Later, the doubling times came down, and did so gradually, and eventually became negative on the 15th April (apart from a small number of rare reversions). Once negative, we can take the signs off, and think of them as the number of halvings in a week. For the figures to drop as fast as they rose, we would need to see the number of halvings per week to rise to more than 2, to match the number of doublings per week of 2. However, the number of halvings hovers around 0.3 to 0.4, suggesting it would take 2.5 to 3 weeks to halve the number of deaths. This clearly indicates a very slow tailing off, certainly compared to the very rapid initial increase.
The slowness of decline must be the result of ineffectiveness in our lockdown. Infectious people are still meeting susceptible people, and passing the infection on. These figures don’t tell us whether these are key workers who use public transport, health workers and hospital patients, care home workers and residents, or people not obeying the lockdown restrictions. Or, indeed, it is possible that non-key workers who are obeying the lockdown restrictions are still not sufficiently protected. I am sure someone connected to SAGE is studying these important questions, with more informative data.
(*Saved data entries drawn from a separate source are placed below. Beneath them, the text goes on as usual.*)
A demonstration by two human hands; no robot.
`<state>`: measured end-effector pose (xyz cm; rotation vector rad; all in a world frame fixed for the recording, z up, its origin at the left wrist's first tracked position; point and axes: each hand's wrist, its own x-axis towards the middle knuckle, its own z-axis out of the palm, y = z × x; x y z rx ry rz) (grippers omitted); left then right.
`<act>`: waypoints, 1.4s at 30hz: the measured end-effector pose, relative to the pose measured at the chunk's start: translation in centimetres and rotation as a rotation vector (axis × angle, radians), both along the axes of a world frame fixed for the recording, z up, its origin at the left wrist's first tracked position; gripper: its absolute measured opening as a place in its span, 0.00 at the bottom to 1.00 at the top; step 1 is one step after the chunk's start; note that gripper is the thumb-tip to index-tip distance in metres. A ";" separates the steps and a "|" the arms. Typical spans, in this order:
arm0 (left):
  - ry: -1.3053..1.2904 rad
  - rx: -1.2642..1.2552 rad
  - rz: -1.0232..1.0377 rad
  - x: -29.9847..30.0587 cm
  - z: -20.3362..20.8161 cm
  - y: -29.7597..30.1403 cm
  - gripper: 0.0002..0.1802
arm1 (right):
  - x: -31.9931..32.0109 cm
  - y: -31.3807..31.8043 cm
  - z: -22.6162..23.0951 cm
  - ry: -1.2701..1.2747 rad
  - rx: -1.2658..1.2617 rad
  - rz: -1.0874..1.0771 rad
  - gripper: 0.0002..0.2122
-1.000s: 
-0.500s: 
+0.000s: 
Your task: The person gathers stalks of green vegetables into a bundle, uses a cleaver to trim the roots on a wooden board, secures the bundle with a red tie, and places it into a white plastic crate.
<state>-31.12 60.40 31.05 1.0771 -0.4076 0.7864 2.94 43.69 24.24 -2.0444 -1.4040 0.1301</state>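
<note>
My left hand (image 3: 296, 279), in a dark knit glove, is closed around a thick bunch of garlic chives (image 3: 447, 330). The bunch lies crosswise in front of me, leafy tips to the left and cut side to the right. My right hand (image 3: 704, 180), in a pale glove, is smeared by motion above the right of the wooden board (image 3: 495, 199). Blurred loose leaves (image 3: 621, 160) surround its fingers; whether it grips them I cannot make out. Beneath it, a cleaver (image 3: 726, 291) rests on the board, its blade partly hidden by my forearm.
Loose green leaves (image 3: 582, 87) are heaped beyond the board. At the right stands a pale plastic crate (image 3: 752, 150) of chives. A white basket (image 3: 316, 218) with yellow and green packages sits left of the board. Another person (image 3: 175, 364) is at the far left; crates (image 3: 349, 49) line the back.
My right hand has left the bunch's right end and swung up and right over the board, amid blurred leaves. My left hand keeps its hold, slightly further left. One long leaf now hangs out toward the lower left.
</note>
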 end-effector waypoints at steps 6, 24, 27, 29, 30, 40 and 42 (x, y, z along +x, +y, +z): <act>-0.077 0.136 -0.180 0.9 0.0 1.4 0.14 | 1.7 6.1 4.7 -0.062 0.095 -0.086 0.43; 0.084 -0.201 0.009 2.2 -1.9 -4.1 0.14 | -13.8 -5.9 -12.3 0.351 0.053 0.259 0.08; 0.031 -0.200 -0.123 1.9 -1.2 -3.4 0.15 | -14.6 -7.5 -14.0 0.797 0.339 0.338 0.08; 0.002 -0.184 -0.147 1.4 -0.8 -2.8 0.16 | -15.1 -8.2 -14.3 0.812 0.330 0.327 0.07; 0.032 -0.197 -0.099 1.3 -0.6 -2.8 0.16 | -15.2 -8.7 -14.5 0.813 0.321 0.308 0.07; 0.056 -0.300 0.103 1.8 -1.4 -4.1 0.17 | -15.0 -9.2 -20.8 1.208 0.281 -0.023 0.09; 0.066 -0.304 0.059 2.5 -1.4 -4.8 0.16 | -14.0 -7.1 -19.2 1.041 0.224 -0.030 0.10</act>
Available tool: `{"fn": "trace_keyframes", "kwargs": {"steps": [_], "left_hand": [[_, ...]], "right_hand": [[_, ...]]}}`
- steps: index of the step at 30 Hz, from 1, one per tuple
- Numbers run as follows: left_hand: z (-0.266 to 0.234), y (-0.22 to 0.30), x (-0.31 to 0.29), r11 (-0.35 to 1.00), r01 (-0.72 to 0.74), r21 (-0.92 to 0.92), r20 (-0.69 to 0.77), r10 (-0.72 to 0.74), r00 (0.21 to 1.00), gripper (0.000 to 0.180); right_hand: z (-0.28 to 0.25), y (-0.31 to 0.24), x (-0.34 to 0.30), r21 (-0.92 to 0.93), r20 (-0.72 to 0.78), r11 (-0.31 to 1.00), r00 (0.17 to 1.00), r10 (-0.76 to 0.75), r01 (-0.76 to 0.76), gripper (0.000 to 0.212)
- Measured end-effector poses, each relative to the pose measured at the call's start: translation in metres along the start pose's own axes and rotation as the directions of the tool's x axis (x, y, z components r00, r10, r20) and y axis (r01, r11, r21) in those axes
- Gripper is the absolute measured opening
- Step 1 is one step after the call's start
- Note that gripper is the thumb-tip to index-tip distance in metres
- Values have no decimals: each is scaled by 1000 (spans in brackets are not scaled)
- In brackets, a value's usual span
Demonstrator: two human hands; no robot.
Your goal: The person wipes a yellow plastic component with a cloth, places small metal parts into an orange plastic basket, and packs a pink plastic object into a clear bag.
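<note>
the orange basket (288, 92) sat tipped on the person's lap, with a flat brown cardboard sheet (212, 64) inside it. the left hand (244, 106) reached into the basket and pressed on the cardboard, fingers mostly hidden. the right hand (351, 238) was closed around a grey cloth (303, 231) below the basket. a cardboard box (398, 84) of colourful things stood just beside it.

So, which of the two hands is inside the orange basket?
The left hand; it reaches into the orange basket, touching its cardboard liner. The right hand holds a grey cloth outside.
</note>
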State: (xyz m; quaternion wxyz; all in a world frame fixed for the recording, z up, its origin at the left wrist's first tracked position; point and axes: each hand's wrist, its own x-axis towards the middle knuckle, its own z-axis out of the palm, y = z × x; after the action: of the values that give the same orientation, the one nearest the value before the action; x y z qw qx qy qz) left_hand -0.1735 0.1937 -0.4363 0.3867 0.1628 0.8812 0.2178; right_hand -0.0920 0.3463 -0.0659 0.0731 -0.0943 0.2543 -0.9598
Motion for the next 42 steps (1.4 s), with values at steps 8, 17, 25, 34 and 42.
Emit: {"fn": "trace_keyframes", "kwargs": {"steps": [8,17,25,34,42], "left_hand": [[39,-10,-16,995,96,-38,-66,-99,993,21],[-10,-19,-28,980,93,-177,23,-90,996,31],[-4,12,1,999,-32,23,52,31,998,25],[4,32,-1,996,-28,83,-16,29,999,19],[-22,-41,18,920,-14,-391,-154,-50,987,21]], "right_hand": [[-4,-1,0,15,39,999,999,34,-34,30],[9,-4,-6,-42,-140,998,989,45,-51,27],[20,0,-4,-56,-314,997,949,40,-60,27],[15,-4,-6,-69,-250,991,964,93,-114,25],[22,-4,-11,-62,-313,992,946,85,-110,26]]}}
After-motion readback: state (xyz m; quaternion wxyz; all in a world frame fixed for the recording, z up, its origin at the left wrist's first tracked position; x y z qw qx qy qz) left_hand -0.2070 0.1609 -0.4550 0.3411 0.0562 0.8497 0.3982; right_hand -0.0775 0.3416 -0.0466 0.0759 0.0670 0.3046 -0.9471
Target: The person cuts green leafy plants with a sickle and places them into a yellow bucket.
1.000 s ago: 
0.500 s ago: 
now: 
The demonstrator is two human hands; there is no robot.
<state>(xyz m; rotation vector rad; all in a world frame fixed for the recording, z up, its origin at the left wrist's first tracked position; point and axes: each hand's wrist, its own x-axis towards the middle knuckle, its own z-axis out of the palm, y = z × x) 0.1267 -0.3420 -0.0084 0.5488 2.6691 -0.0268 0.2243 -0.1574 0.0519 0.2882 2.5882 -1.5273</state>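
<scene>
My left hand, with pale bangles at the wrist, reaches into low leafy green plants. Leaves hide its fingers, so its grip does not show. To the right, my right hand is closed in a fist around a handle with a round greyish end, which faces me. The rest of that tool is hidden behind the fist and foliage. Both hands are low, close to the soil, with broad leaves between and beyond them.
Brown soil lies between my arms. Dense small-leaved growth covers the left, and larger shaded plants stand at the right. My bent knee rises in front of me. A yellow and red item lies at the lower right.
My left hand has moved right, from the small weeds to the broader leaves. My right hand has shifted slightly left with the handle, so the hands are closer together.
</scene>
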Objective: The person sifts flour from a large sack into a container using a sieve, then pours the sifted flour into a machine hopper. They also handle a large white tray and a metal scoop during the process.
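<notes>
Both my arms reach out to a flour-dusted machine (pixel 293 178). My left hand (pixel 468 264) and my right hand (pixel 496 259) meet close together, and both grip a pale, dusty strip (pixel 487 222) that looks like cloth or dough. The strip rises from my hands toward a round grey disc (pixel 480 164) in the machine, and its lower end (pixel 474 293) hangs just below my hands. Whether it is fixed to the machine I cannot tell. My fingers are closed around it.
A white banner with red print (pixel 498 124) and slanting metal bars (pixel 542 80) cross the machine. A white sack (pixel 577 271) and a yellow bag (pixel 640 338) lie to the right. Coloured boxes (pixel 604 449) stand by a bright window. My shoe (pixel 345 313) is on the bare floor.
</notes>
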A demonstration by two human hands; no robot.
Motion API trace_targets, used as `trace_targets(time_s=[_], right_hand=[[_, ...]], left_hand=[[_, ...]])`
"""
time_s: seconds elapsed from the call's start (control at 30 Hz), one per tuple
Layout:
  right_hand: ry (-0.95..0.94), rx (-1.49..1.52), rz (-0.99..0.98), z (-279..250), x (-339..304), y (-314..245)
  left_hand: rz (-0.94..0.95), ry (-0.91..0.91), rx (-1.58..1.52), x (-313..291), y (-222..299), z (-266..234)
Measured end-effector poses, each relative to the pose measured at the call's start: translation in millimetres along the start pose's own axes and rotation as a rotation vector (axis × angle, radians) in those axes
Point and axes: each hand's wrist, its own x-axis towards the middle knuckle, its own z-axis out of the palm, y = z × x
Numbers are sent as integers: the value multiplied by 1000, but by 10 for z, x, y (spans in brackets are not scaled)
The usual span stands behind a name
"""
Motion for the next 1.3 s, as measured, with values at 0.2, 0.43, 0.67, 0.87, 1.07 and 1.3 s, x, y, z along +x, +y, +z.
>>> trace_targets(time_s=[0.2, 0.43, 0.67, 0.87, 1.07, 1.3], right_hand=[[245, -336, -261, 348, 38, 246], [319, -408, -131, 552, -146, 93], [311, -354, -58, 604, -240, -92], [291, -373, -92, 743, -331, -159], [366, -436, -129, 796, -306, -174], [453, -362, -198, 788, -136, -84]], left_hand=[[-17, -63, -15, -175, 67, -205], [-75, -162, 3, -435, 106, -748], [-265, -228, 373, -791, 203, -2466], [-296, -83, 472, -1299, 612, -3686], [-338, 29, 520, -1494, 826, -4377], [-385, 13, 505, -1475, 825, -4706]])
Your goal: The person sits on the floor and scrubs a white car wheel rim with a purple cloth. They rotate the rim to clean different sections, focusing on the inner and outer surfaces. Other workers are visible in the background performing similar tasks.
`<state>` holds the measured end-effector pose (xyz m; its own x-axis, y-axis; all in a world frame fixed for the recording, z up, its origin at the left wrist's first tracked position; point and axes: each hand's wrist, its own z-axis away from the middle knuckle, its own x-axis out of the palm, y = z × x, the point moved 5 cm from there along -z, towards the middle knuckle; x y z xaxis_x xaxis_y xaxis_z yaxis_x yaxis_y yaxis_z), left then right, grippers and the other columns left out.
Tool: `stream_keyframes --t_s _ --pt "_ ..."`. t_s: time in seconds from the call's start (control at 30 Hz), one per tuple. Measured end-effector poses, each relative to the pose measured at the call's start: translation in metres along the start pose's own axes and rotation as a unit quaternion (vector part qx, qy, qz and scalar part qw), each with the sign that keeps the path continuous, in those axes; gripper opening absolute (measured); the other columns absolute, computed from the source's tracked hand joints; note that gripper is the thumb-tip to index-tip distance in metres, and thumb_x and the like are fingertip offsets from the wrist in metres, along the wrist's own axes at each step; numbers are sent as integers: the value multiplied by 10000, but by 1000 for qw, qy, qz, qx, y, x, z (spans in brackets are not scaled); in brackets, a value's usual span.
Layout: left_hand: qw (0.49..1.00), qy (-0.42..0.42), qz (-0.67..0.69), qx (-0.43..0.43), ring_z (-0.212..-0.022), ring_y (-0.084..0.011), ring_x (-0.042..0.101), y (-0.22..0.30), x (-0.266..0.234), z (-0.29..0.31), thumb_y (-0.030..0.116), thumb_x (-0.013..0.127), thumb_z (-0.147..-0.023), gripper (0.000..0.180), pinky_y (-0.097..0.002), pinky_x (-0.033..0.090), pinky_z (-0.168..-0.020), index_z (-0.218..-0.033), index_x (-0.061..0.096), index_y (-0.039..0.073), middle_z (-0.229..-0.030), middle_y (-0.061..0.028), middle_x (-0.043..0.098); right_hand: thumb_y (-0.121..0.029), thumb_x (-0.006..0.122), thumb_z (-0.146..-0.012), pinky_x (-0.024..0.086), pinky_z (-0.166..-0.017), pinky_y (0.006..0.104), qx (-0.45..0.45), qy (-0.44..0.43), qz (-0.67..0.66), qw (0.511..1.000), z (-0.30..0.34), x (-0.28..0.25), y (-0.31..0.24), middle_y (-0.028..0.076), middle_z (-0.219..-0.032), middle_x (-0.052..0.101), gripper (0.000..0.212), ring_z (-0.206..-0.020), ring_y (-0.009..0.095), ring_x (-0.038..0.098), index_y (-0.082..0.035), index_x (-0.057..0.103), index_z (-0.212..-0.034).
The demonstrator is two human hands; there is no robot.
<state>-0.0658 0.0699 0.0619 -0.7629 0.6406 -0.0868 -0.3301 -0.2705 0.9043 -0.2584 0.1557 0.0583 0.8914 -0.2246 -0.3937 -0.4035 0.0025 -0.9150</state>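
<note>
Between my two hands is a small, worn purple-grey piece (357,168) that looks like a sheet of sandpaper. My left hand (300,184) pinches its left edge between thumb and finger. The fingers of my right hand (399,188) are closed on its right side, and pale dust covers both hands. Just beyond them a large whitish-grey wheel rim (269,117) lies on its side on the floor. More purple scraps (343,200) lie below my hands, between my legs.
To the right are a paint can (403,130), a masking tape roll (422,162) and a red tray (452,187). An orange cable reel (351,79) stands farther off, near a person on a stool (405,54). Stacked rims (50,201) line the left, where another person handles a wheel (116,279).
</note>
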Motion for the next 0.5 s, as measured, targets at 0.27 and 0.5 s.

These figures can also be used to note that a delay of one week in imposing the lockdown, at a time when there were two doublings per week, would result in an extension of over four weeks now, to get down to any given level. The more formal modelling predictions in the next section give a numerical estimate of this ratio of upspeed to downspeed. The sharp rise and slow fall makes those early decisions look very important.
## [[1]]
## 13Mar- 20Mar- 27Mar- 3Apr- 10Apr- 17Apr- 24Apr- 1May- 8May- 15May-
## 6Friday 0.000 5.170 2.980 1.330 0.690 -0.301 0.104 -0.444 -0.239 -0.705
## 7Saturday 4.170 1.637 2.392 1.370 0.143 0.410 -0.403 -0.441 -0.848 0.440
## 1Sunday Inf 1.222 2.612 1.589 0.091 -0.462 -0.246 -0.415 -0.228 -0.662
## 2Monday 4.459 1.750 2.337 0.603 0.389 -0.412 -0.726 -0.231 -0.456 -0.392
## 3Tuesday 2.000 3.219 1.358 1.442 0.008 0.167 -0.367 -0.391 -0.144 -0.202
## 4Wednesday Inf 2.452 1.849 0.626 -0.296 -0.009 -0.074 -0.293 -0.394 -0.445
## 5Thursday 4.426 2.089 1.833 0.758 -0.100 -0.501 -0.109 -0.322 -0.333 -0.341
##
## [[2]]
## 15May- 22May- 29May- 5Jun- 12Jun-
## 6Friday -0.705 -0.130 0.088 -0.063 -0.822
## 7Saturday 0.440 -0.731 -0.319 -0.148 -0.173
## 1Sunday -0.662 1.375 -1.939 -0.579 -1.097
## 2Monday -0.392 -0.403 -0.124 -1.013 -0.533
## 3Tuesday -0.202 -2.003 1.252 -0.180 -0.296
## 4Wednesday -0.445 0.258 -0.274 -0.551
## 5Thursday -0.341 0.289 -1.231 -0.221
Table 3. The doublings/halvings per week, based on the ratios in Table 2. It is the number of doublings in a week if positive, and the number of halvings in a week if negative.